The task: Copy out the data in full, keeping each line exactly as it reads.

Source material:
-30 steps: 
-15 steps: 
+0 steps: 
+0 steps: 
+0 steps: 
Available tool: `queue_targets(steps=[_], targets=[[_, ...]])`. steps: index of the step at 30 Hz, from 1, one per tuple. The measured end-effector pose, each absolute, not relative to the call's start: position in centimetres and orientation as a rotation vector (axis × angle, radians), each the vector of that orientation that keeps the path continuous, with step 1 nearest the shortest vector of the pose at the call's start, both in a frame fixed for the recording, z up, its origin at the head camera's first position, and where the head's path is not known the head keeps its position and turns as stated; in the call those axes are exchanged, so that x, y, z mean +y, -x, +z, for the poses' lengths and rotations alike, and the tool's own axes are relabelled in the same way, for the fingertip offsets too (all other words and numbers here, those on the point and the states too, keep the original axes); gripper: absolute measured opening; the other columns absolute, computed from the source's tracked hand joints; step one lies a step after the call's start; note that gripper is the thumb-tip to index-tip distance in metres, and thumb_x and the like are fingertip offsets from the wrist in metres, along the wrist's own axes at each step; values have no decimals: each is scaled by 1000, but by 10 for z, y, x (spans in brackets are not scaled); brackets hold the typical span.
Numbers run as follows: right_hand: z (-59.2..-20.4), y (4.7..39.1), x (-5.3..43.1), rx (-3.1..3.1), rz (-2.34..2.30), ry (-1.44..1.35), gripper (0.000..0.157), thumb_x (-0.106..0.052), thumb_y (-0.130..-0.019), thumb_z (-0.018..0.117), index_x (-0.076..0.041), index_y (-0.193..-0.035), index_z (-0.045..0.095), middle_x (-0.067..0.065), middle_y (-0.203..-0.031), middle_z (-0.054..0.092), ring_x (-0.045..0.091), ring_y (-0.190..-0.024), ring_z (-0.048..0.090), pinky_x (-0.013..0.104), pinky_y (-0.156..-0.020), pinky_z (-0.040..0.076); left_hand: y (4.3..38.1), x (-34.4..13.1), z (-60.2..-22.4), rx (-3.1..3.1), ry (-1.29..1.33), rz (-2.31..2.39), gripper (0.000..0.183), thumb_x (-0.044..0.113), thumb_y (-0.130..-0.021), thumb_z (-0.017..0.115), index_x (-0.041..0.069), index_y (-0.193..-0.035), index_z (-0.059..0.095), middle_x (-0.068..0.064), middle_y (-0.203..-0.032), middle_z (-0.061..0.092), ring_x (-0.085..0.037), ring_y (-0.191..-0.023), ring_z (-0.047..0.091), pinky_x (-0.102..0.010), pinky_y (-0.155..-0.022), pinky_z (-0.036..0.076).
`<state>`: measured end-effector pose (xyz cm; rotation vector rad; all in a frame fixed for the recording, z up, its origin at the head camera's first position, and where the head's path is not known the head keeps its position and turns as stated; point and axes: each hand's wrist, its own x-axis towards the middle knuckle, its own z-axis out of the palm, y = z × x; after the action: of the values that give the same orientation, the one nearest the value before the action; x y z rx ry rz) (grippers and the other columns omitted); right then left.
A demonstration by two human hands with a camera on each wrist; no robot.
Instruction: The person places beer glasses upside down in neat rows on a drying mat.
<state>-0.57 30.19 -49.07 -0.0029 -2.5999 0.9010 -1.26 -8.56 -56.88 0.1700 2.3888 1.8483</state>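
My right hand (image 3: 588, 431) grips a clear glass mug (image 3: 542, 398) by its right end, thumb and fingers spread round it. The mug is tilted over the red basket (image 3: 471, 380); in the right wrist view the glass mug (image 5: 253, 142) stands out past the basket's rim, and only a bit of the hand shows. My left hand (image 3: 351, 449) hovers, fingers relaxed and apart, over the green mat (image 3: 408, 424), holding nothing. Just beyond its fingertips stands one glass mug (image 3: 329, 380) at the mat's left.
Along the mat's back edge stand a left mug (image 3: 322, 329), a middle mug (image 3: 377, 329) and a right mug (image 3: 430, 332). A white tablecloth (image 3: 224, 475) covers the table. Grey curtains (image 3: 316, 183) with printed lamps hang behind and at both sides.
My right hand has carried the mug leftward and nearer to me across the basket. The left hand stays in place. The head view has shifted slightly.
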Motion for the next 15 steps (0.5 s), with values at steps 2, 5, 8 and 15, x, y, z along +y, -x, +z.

Result of this exercise:
-30 steps: 
-15 steps: 
+0 steps: 
+0 steps: 
+0 steps: 
Available tool: `queue_targets(steps=[_], targets=[[_, ...]])`. steps: index of the step at 30 Hz, from 1, one per tuple. The measured end-effector pose, each absolute, not relative to the call's start: position in centimetres and orientation as a rotation vector (axis × angle, radians), each the vector of that orientation that keeps the path continuous, with step 1 nearest the shortest vector of the pose at the call's start, both in a frame fixed for the recording, z up, its origin at the head camera's first position, and where the head's path is not known the head keeps its position and turns as stated; in the call those axes are exchanged, so that x, y, z mean +y, -x, +z, for the poses' lengths and rotations alike, and the tool's own axes are relabelled in the same way, for the fingertip offsets too (all other words and numbers here, those on the point and the states too, keep the original axes); gripper: absolute measured opening; the other columns absolute, computed from the source's tracked hand joints; step one lies a step after the call's start; note that gripper is the thumb-tip to index-tip distance in metres, and thumb_x and the like are fingertip offsets from the wrist in metres, along the wrist's own axes at each step; values have no decimals: each is scaled by 1000, but by 10 for z, y, x (spans in brackets are not scaled); brackets hold the typical span.
Numbers run as follows: right_hand: z (-59.2..-20.4), y (4.7..39.1), x (-5.3..43.1), rx (-3.1..3.1), rz (-2.34..2.30), ry (-1.44..1.35), gripper (0.000..0.157), thumb_x (-0.106..0.052), thumb_y (-0.130..-0.019), thumb_z (-0.018..0.117), index_x (-0.076..0.041), index_y (-0.193..-0.035), index_z (-0.045..0.095), middle_x (-0.067..0.065), middle_y (-0.203..-0.031), middle_z (-0.054..0.092), ring_x (-0.045..0.091), ring_y (-0.190..-0.024), ring_z (-0.048..0.090), pinky_x (-0.013..0.104), pinky_y (-0.156..-0.020), pinky_z (-0.040..0.076); left_hand: y (4.3..38.1), x (-34.4..13.1), z (-60.2..-22.4), rx (-3.1..3.1), ry (-1.29..1.33), rz (-2.31..2.39), gripper (0.000..0.183), thumb_x (-0.044..0.113), thumb_y (-0.130..-0.021), thumb_z (-0.017..0.115), index_x (-0.041..0.069), index_y (-0.193..-0.035), index_z (-0.059..0.095), middle_x (-0.068..0.064), middle_y (-0.203..-0.032), middle_z (-0.061..0.092), ring_x (-0.085..0.037), ring_y (-0.191..-0.023), ring_z (-0.047..0.091), pinky_x (-0.102..0.010), pinky_y (-0.155..-0.022), pinky_z (-0.036..0.076).
`<state>`: measured end-effector pose (xyz cm; rotation vector rad; all in a frame fixed for the recording, z up, its origin at the head camera's first position, and where the head's path is not known the head keeps its position and turns as stated; point and axes: each hand's wrist, its own x-axis towards the middle knuckle, its own z-axis out of the palm, y = z × x; after the action: of the values that give the same orientation, the one nearest the value before the action; x y z rx ry rz) (grippers and the other columns omitted); right then left.
A demonstration by two human hands with a camera on each wrist; no robot.
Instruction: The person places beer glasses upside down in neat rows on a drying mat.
<state>-0.57 30.19 -49.07 -0.0029 -2.5999 0.9010 -1.26 -8.56 -56.88 0.1700 2.3888 1.8483</state>
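My right hand (image 3: 588, 431) grips a clear glass mug (image 3: 542, 398) by its right end, thumb and fingers spread round it. The mug is tilted over the red basket (image 3: 471, 380); in the right wrist view the glass mug (image 5: 253, 142) stands out past the basket's rim, and only a bit of the hand shows. My left hand (image 3: 351, 449) hovers, fingers relaxed and apart, over the green mat (image 3: 408, 424), holding nothing. Just beyond its fingertips stands one glass mug (image 3: 329, 380) at the mat's left.
Along the mat's back edge stand a left mug (image 3: 322, 329), a middle mug (image 3: 377, 329) and a right mug (image 3: 430, 332). A white tablecloth (image 3: 224, 475) covers the table. Grey curtains (image 3: 316, 183) with printed lamps hang behind and at both sides.
My right hand has carried the mug leftward and nearer to me across the basket. The left hand stays in place. The head view has shifted slightly.
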Motion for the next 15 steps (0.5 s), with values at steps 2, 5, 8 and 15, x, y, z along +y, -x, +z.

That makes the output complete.